In her frenzy, she had managed to rip David Roberts’s shirt almost completely off and, as the constable arrived, Roberts cried to him “this woman is my wife, and this woman has stabbed her; take hold of her while I get my clothes on.”


A fellow constable was soon at the scene and Fry sent to fetch a doctor. Police Constable Randall had also answered Fry’s whistle and  he then took hold of Marshall and manhandled her down the stairs at which point, according to Annie Jackson – who lived in the same room as Charles Amory and Mary Johnson – Kate Marshall’s demeamor changed and she cried out in remorse:-“Oh my God, what have I done? Let me go back and kiss her; I must have a kiss if I die for it.”

With the situation under control, Constable Fry attempted to render what assistance he could to the victim and awaited the arrival of the doctor.


Dr David Hume of White Lion Street was at the scene by 12.20 am and found the stricken woman sitting on the landing, but unconscious. According to his later testimony she was:-

“…suffering from a wound in the right breast – she was taken into Amory’s room – I tried to revive her with brandy, but she died a few minutes later.

She also had a wound on her left arm; it was about two inches long; it was a cut not a stab.

On November 28th I made a post-mortem examination—there was an incised wound in the right breast, and puncturing the lung for about one inch—it had gone through the cavity of the chest – it was the cause of death…I went to the police-station, and saw the prisoner there about 1.40—she was under the influence of drink – I saw Roberts when I was attending to the deceased; he was perfectly sober…”


An image of Commercial Street Police Station.
Commercial Street Police Station Today

Kate Marshall, meanwhile, had been taken to nearby Commercial Street Police Station, where she was met by Inspector William Evans who informed her that “The woman who it is alleged you have stabbed is now dead, and I caution you against any statement which you may make, as I shall use it in evidence against you.” He later recalled that her tearful response was:- “That woman is my sister; my God, if it had been any other person than my sister I would have cared. Oh my sister! O Liz, O Liz!”

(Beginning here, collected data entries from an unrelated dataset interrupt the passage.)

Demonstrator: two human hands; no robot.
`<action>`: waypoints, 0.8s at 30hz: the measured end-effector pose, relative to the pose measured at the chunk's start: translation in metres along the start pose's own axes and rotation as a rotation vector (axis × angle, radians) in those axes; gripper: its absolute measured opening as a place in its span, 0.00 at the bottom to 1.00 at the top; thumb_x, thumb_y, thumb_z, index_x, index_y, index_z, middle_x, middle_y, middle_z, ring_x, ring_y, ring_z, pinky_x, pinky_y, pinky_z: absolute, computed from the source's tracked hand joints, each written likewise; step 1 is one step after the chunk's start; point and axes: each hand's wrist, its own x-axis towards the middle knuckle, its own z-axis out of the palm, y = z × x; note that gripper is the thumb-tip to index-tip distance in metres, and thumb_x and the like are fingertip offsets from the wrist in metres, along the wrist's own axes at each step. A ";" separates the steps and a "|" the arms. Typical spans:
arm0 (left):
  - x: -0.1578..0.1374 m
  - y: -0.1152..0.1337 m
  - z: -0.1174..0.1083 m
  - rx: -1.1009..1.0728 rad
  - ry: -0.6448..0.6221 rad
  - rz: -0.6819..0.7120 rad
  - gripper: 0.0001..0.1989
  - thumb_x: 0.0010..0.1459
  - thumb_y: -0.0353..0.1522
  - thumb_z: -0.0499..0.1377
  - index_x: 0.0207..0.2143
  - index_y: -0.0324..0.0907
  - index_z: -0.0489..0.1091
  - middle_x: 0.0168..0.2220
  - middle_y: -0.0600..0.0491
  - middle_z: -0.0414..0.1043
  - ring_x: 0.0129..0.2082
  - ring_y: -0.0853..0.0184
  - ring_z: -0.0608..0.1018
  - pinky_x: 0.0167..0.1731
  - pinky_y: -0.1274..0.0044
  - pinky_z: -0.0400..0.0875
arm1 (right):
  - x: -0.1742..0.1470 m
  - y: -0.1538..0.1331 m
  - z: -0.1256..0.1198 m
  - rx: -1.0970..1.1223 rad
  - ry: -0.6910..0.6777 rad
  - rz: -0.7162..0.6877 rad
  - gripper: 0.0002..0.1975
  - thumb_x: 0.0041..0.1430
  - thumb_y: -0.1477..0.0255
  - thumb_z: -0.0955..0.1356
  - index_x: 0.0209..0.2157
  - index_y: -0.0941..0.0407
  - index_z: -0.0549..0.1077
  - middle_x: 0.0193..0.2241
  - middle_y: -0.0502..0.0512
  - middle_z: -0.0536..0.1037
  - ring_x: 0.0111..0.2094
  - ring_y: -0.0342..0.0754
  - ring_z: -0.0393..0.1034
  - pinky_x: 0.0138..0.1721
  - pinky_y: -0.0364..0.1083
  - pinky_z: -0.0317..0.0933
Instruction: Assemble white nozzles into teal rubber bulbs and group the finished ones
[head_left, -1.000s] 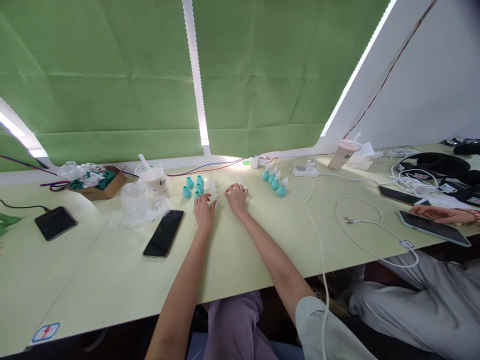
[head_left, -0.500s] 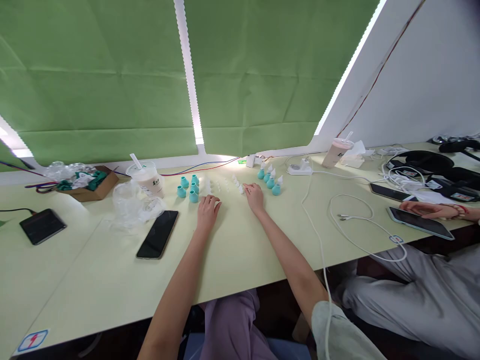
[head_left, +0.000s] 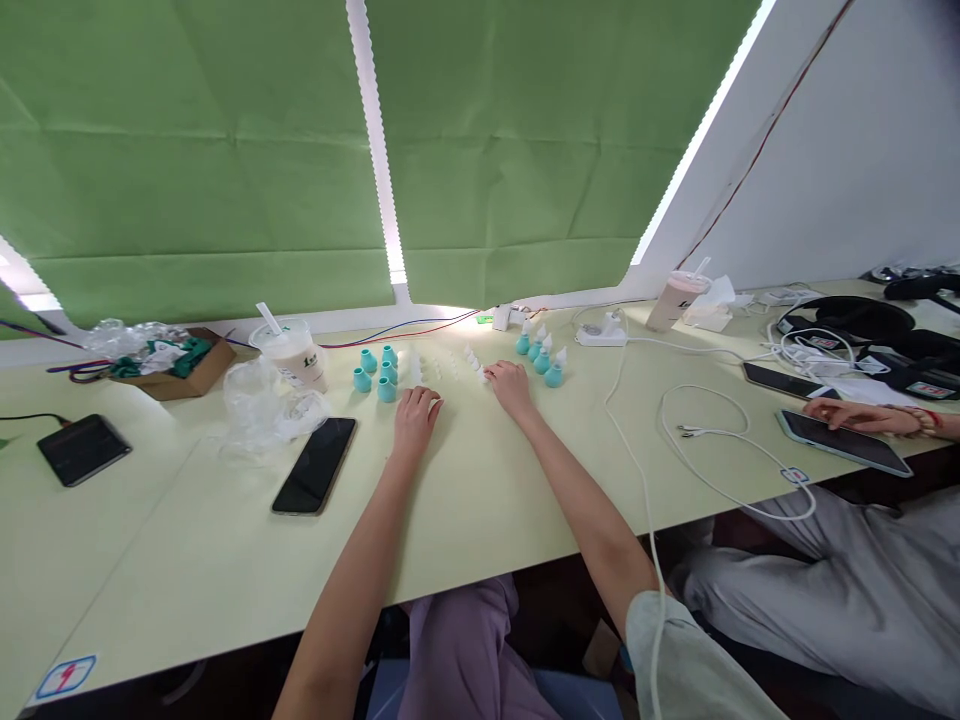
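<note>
My left hand (head_left: pixel 417 420) rests on the table with nothing visible in it, thumb apart from the loosely bent fingers. Just beyond its fingertips are small white translucent pieces (head_left: pixel 416 370), and to its left several teal squeeze bulbs (head_left: pixel 386 389) with open necks. My right hand (head_left: pixel 511 388) lies palm down, its fingers loosely extended beside a short row of white pointed nozzles (head_left: pixel 474 363). The fingertips are near the closest nozzle; whether they touch it I cannot tell. Beyond that hand stand several teal bulbs with white tips (head_left: pixel 553 374). Tiny clear parts (head_left: pixel 448 367) lie between the hands.
On the left are a phone (head_left: pixel 315 466), a crumpled plastic bag (head_left: pixel 259 405), a drink cup (head_left: pixel 291 352) and a cardboard box (head_left: pixel 191 375). A power strip (head_left: pixel 600 335) and white cable (head_left: pixel 637 470) lie right. Another person's hand (head_left: pixel 855 415) touches a phone (head_left: pixel 844 445).
My hands stay almost where they were, and the bulbs and white pieces look unmoved. The other person's fingers have shifted over their phone. The view has moved very slightly.
</note>
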 end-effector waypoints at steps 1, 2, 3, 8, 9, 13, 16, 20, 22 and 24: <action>0.000 0.001 0.001 -0.017 0.002 -0.008 0.10 0.61 0.36 0.50 0.38 0.43 0.68 0.36 0.49 0.69 0.38 0.62 0.68 0.39 0.70 0.64 | -0.002 -0.005 -0.002 0.135 0.018 0.058 0.08 0.56 0.73 0.65 0.33 0.55 0.77 0.32 0.55 0.76 0.34 0.47 0.66 0.39 0.47 0.53; 0.000 0.002 0.001 -0.039 0.006 -0.023 0.10 0.60 0.36 0.51 0.39 0.43 0.68 0.36 0.49 0.70 0.39 0.62 0.68 0.39 0.71 0.64 | -0.005 -0.011 -0.003 0.299 0.019 0.120 0.08 0.55 0.71 0.65 0.33 0.54 0.77 0.32 0.54 0.76 0.31 0.46 0.65 0.38 0.46 0.55; 0.000 0.004 0.002 -0.067 0.011 -0.044 0.11 0.60 0.37 0.52 0.42 0.44 0.68 0.36 0.50 0.70 0.39 0.62 0.68 0.39 0.71 0.64 | -0.009 -0.018 -0.003 0.479 -0.003 0.178 0.08 0.53 0.69 0.66 0.32 0.54 0.77 0.32 0.53 0.77 0.29 0.45 0.65 0.36 0.46 0.56; 0.000 0.014 0.006 -0.199 0.038 -0.129 0.13 0.58 0.35 0.55 0.46 0.47 0.69 0.36 0.52 0.71 0.36 0.64 0.68 0.38 0.73 0.66 | -0.034 -0.050 0.002 1.125 -0.254 0.289 0.13 0.43 0.63 0.71 0.32 0.54 0.77 0.31 0.51 0.77 0.28 0.42 0.62 0.34 0.44 0.57; 0.000 0.016 0.006 -0.215 0.046 -0.134 0.12 0.57 0.35 0.55 0.44 0.47 0.70 0.36 0.52 0.71 0.36 0.65 0.68 0.38 0.73 0.66 | -0.038 -0.053 0.003 1.169 -0.268 0.309 0.14 0.43 0.62 0.71 0.32 0.55 0.78 0.30 0.50 0.77 0.27 0.41 0.61 0.34 0.43 0.57; -0.001 0.024 0.005 -0.241 0.082 -0.135 0.09 0.55 0.39 0.57 0.37 0.46 0.73 0.34 0.52 0.70 0.37 0.65 0.69 0.39 0.72 0.66 | -0.045 -0.055 0.002 1.204 -0.349 0.342 0.16 0.42 0.61 0.71 0.32 0.55 0.78 0.27 0.48 0.75 0.25 0.39 0.58 0.32 0.43 0.56; -0.001 0.029 0.005 -0.252 0.109 -0.130 0.10 0.55 0.40 0.57 0.36 0.45 0.72 0.35 0.51 0.71 0.38 0.65 0.69 0.38 0.73 0.66 | -0.044 -0.050 0.001 1.209 -0.422 0.322 0.17 0.39 0.62 0.73 0.34 0.55 0.78 0.27 0.49 0.76 0.25 0.39 0.60 0.32 0.43 0.57; -0.003 0.032 0.005 -0.313 0.082 -0.202 0.11 0.57 0.40 0.55 0.38 0.43 0.69 0.36 0.51 0.72 0.34 0.68 0.71 0.33 0.76 0.66 | -0.041 -0.044 -0.002 1.177 -0.345 0.322 0.16 0.35 0.65 0.75 0.30 0.56 0.78 0.27 0.52 0.78 0.27 0.43 0.66 0.33 0.45 0.59; -0.003 0.031 0.005 -0.314 0.039 -0.242 0.11 0.56 0.39 0.55 0.38 0.43 0.68 0.34 0.53 0.72 0.30 0.70 0.70 0.31 0.76 0.65 | -0.039 -0.042 -0.006 1.158 -0.259 0.317 0.13 0.37 0.65 0.74 0.26 0.56 0.77 0.28 0.54 0.78 0.29 0.44 0.67 0.34 0.46 0.60; -0.003 0.030 0.005 -0.287 -0.018 -0.247 0.10 0.55 0.39 0.57 0.36 0.43 0.68 0.32 0.54 0.71 0.29 0.70 0.70 0.30 0.77 0.64 | -0.039 -0.041 -0.012 1.128 -0.203 0.278 0.12 0.39 0.64 0.73 0.27 0.55 0.77 0.30 0.53 0.78 0.30 0.44 0.68 0.36 0.45 0.60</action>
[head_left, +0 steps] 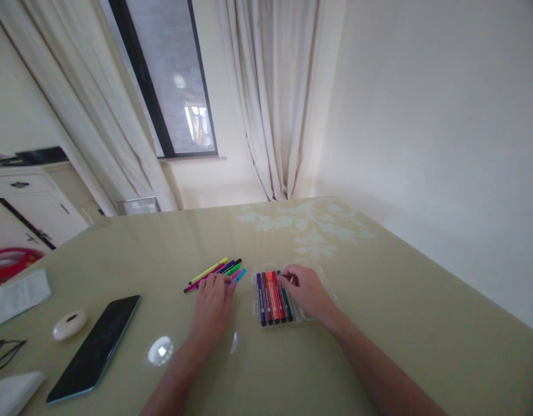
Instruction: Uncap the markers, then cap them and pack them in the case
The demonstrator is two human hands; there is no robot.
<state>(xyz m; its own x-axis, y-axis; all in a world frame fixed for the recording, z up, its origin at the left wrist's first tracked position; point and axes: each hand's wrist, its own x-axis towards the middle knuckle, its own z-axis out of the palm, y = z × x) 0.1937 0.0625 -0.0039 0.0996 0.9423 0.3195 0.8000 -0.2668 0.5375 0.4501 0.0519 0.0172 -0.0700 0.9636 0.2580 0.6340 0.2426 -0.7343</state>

At 4.30 am that morning Kate Marshall was charged with the “wilful murder of Elizabeth Roberts,” to which she replied “I hear, I am innocent.”


Her trial began before Mr Justice Darling at the Old Bailey on the 9th January 1899. Giving evidence on her own behalf, she denied stabbing her sister, and claimed that the murder had, in fact, being carried out by the deceased’s husband, David Roberts.

However, when, under cross-examination, she was forced to admit that she had had several previous convictions for stabbing people her claims of innocence fell apart and the jury found her guilty – albeit they strongly recommended mercy  on the grounds of “the absence of premeditation, and being done in a state of drunken frenzy.”


Mr Justice Darling, though, was in no mood for leniency and he sentenced her to death, although the Home Office later commuted the sentence to one of life in prison.


There is an intriguing, even bizarre, after tale to this case in that, on the 20th January 1899, at Bow Street Police Court a solicitor by the name of Mr Holloway, acting on behalf of her solicitor, Mr Havelock, applied for a summons, requiring the Metropolitan Police Commissioner to show cause why he should not ” deliver to Mr. Havelock…the knife with which the murder was committed.”

According to Holloway, the “knife had been assigned by the condemned woman to Mr. Havelock [and] It was not disputed that this knife was her property.

Sir John Bridge, presided, was disdainful of the request and stated that, even if he granted a summons, he should certainly not make an order for the delivery of the knife.

Mr. Holloway argued that lawyers who had been consulted had advised that this assignment constituted a valid claim for the knife.


Mysteriously, Bridge concluded that he was in no doubt that “this solicitor wanted the knife for a certain purpose, and he considered this perfectly monstrous [and] in the circumstances he thought it would be wrong to give up the knife, and he should not grant a summons.”

One is left wondering what the “monstrous purpose” could have been? The only possible conclusion to draw is that he wanted it for to sell, or keep, as a souvenir!